WST · November 5, 2013, 4:26am

Hi all,

is it possible to search Text with textFragmentAbsorber in more then 1 Page, but not in all? I have to search Text in PDF Documents with more the 5000 Pages. Now i search in 1 Page, if i found the text go to Page 4 or 5 or 6 and put a Image in this selected page.

I want to search in a PDF with more than 500 Pages in 100Pages Steps, is this possible?

Thanks and Regards
Winfried

tilal.ahmad · November 6, 2013, 10:56am

Hi Winfried,

Thanks for your inquiry. I’m afraid currently TextFragmentAbsrober doesn’t support searching from set of pages, only support text search from one individual page ore all pages. We’ve logged a enhancement request as PDFNEWNET-36006 for the purpose in our issue tracking system. We will notify you via this forum thread as soon as it’s resolved.

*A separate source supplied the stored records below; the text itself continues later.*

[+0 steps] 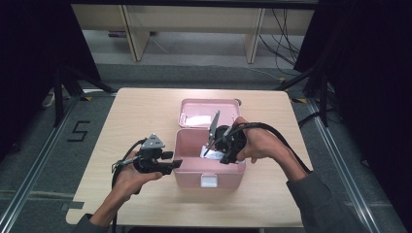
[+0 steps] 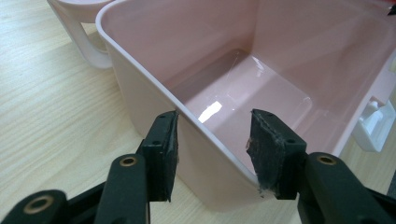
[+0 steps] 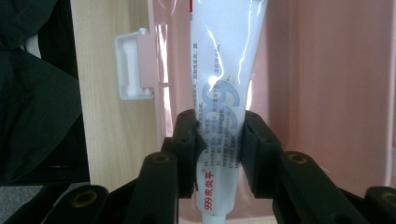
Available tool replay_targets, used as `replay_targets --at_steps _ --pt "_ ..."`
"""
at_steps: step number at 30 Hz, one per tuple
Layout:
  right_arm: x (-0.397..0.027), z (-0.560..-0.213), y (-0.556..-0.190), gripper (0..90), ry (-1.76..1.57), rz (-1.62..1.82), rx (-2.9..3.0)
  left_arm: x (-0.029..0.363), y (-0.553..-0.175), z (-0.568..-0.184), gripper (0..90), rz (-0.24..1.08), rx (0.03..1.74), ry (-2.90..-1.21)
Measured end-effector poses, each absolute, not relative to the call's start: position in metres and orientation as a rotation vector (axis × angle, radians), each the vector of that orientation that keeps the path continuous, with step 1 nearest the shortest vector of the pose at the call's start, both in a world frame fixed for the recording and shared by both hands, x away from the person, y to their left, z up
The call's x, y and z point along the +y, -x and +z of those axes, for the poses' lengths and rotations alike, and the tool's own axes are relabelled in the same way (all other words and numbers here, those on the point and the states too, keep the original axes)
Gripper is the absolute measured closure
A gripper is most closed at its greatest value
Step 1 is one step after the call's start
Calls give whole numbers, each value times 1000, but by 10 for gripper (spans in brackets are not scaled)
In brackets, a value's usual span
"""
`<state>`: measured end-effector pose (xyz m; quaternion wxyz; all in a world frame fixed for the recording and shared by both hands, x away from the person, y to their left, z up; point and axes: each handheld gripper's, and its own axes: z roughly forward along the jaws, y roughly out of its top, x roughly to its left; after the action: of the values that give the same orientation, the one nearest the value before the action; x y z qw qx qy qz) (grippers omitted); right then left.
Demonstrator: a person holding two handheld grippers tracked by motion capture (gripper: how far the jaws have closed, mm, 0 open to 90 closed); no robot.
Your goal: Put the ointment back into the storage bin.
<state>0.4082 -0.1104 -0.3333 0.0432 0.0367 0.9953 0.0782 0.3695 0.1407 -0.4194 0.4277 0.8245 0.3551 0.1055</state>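
Right gripper (image 3: 219, 133) pinching tube (image 3: 222, 70) over, perhaps inside, pink box (image 1: 187, 145)

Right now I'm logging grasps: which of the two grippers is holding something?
The right gripper: its jaws clamp a white tube over the pink box; the left gripper's jaws are open.
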Motion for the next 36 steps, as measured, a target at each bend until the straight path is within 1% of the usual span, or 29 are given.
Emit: replay_targets --at_steps 17,23,26,34,36 --pt "-97 -364 -415 699 -74 166 3110 141 -369 -419 521 268 883 -2061" --pt "-96 -373 -418 699 -100 147 3139 141 -369 -419 521 270 884 -2061" --pt "-95 -378 -422 699 -17 167 3141 141 -369 -419 520 269 884 -2060" --pt "-96 -390 -426 699 -76 118 3172 141 -369 -419 521 269 884 -2060" --pt "-97 -394 -430 698 -18 124 3171 141 -369 -419 521 269 885 -2060"
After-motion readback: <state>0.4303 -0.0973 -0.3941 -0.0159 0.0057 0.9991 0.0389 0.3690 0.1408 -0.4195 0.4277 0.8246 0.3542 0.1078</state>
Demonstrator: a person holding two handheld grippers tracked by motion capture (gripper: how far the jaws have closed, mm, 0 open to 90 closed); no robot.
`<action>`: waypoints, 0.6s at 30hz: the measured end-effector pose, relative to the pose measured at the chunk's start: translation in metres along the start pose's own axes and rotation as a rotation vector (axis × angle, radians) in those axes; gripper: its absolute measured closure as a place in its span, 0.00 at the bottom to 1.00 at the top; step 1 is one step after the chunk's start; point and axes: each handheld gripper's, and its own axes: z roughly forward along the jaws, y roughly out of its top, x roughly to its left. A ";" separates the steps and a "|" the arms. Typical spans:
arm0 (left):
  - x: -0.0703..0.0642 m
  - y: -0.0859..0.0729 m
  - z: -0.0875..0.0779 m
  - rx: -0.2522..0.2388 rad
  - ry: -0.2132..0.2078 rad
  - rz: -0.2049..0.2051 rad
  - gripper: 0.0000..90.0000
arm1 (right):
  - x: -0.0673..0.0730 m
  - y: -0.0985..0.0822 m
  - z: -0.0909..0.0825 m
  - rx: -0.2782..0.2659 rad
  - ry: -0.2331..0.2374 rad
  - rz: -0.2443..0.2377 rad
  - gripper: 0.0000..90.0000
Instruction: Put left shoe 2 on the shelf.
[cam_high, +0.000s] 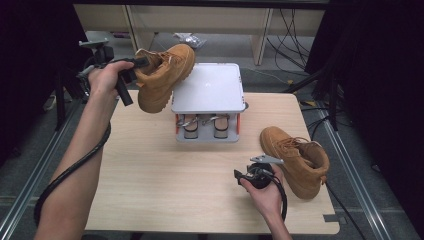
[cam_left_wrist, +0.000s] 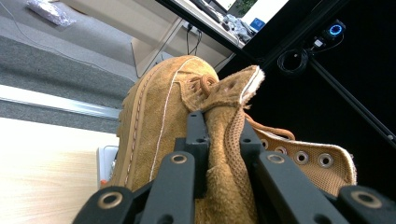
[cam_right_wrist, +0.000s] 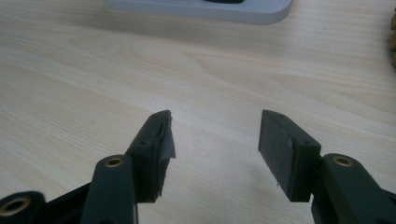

We are sorry for the inconvenience caused.

Best Regards,

WST · November 7, 2013, 3:50am

Hi Tilal,

thanks for your Answer. It will help not now, but for the next Future helps.

Thanks and Regards
Winfried

tilal.ahmad · November 8, 2013, 4:04am

Hi Winfried,

Thanks for your feedback. Yes you are right it will become part of knowledge base and will help other community members, implementation of this feature will also help others with similar requirements. We will keep you updated about the issue progress via this forum thread.

Best Regards,

asad.ali · December 15, 2017, 8:52pm

@WST

Thanks for your patience.

Our product team has investigated the earlier logged issue PDFNET-36006 and according to the investigation, your scenario does not require any changes in Aspose.Pdf code.

TextFragmentAbsorber is already able to visit pages in any order and it stores search results for all visited pages. If you need to get text fragments for page numbers from 101 to 200, just create a new TextFragmentAbsorber and visit successively all those pages by the TextFragmentAbsorber instance.

Please consider the following code with latest version Aspose.Pdf for .NET 17.12:

Document doc = new Document(myDir + "pdf_reference_1_5.pdf");
            
int i = 1;
string report = String.Empty;
TextFragmentAbsorber absorber = new TextFragmentAbsorber();

while (i <= doc.Pages.Count)
{
    absorber.Visit(doc.Pages[i]);
    if (i % 100 == 0)
    {
        report = String.Format("{0} text fragments found on the pages from {1} to {2}.",
            absorber.TextFragments.Count, i - 99, i);
        Console.WriteLine(report);
        absorber = new TextFragmentAbsorber();
    }
    i++;
}
report = String.Format("{0} text fragments found on the last {1} pages.",
            absorber.TextFragments.Count, (i - 1) % 100);
Console.WriteLine(report);

In case of any further assistance, please feel free to let us know.